= What is expected =
Up to and including the line that contains "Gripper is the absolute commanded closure", repeat each line of the data exactly, starting from the first.

[Material for this task — start]

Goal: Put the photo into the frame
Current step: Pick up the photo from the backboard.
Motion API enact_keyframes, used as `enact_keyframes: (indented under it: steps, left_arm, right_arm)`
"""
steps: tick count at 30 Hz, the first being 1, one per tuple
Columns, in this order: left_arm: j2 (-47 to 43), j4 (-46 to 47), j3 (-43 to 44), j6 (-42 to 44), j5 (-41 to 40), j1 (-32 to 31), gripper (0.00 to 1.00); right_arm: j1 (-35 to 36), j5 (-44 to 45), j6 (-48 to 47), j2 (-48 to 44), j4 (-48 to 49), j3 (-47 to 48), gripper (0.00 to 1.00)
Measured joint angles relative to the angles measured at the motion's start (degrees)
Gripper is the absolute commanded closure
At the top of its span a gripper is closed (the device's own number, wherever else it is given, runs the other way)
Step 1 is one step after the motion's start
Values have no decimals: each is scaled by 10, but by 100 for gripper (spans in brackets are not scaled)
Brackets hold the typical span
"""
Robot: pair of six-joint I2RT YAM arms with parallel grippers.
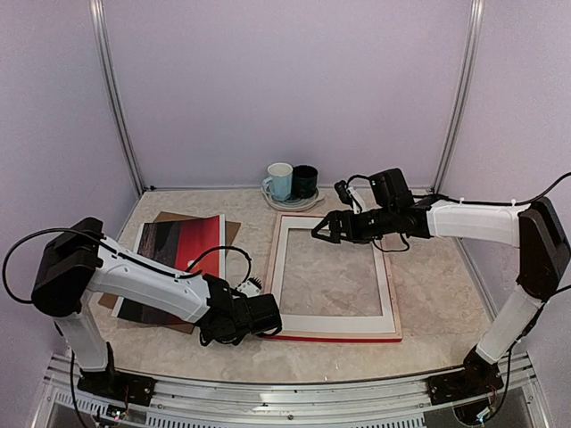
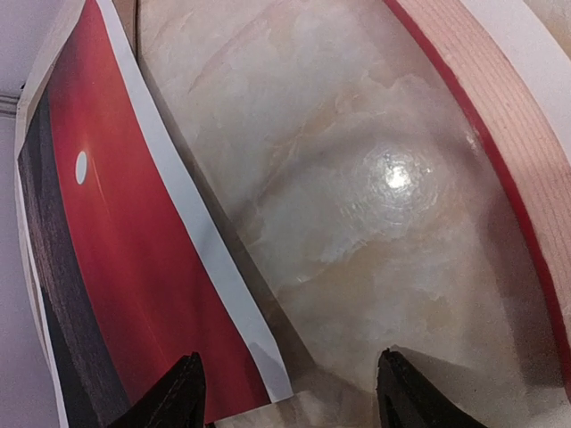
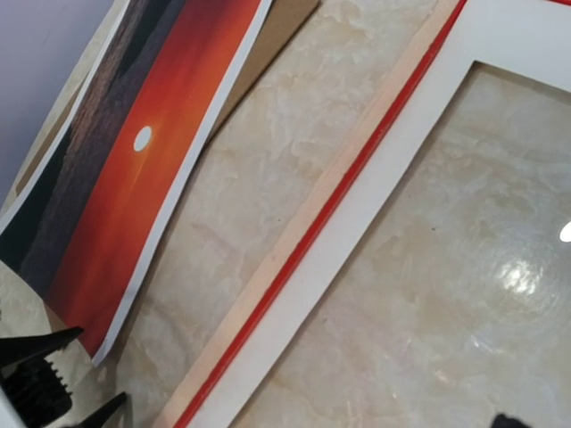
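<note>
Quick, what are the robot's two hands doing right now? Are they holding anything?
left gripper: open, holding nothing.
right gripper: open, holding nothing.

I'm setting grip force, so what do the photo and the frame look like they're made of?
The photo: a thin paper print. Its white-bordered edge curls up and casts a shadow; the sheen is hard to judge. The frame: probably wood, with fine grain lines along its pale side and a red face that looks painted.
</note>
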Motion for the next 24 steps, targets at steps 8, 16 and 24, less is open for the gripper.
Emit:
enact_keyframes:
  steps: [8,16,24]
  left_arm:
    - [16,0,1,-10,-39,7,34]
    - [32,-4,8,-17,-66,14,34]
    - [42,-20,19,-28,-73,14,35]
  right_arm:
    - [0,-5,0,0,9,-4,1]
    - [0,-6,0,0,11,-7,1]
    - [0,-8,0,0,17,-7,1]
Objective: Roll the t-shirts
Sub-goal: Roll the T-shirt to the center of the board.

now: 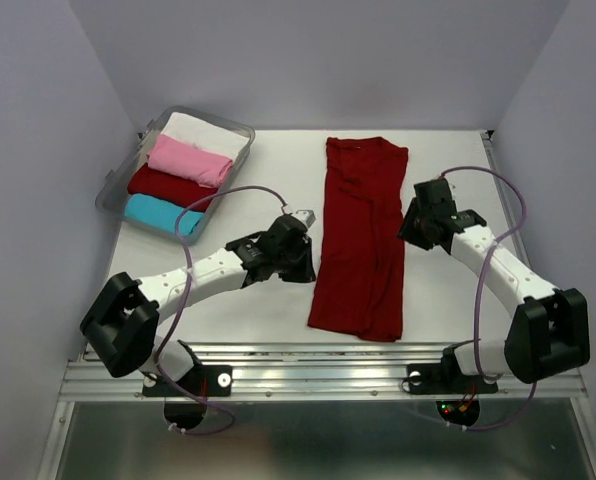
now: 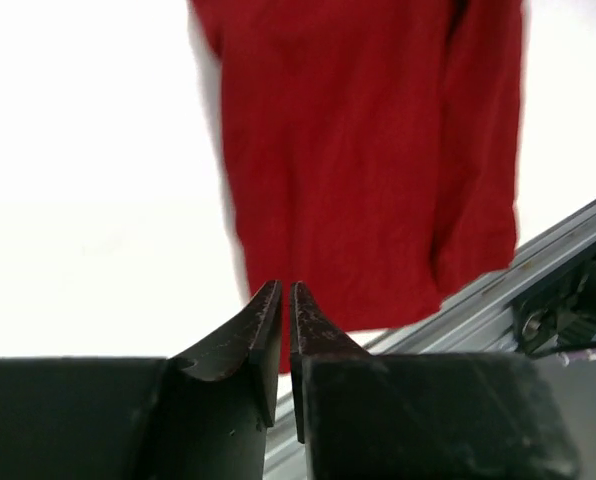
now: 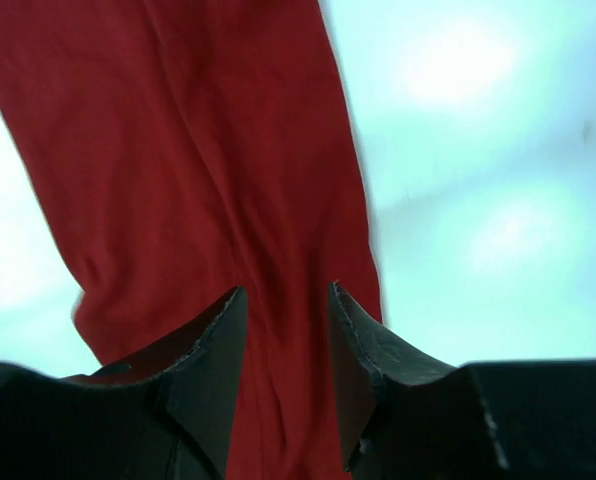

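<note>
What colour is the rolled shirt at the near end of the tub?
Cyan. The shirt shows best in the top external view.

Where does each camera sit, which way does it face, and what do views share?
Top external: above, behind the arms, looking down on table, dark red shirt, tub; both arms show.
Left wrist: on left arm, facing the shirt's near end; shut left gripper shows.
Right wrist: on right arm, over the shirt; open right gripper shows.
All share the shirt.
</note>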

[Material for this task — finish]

= Problem solution =
Goal: Put the photo into the frame
Current step: Pick up the photo from the backboard.
Motion API enact_keyframes, used as `enact_keyframes: (indented under it: steps, left_arm, right_arm)`
"""
steps: tick count at 30 Hz, the first being 1, one per tuple
Columns, in this order: left_arm: j2 (-47 to 43), j4 (-46 to 47), j3 (-43 to 44), j6 (-42 to 44), j5 (-41 to 40), j1 (-32 to 31), gripper (0.00 to 1.00); right_arm: j1 (-35 to 36), j5 (-44 to 45), j6 (-48 to 47), j2 (-48 to 44), j4 (-48 to 49), j3 (-47 to 48), gripper (0.00 to 1.00)
Measured joint angles relative to the angles measured at the motion's start (degrees)
Gripper is the absolute commanded closure

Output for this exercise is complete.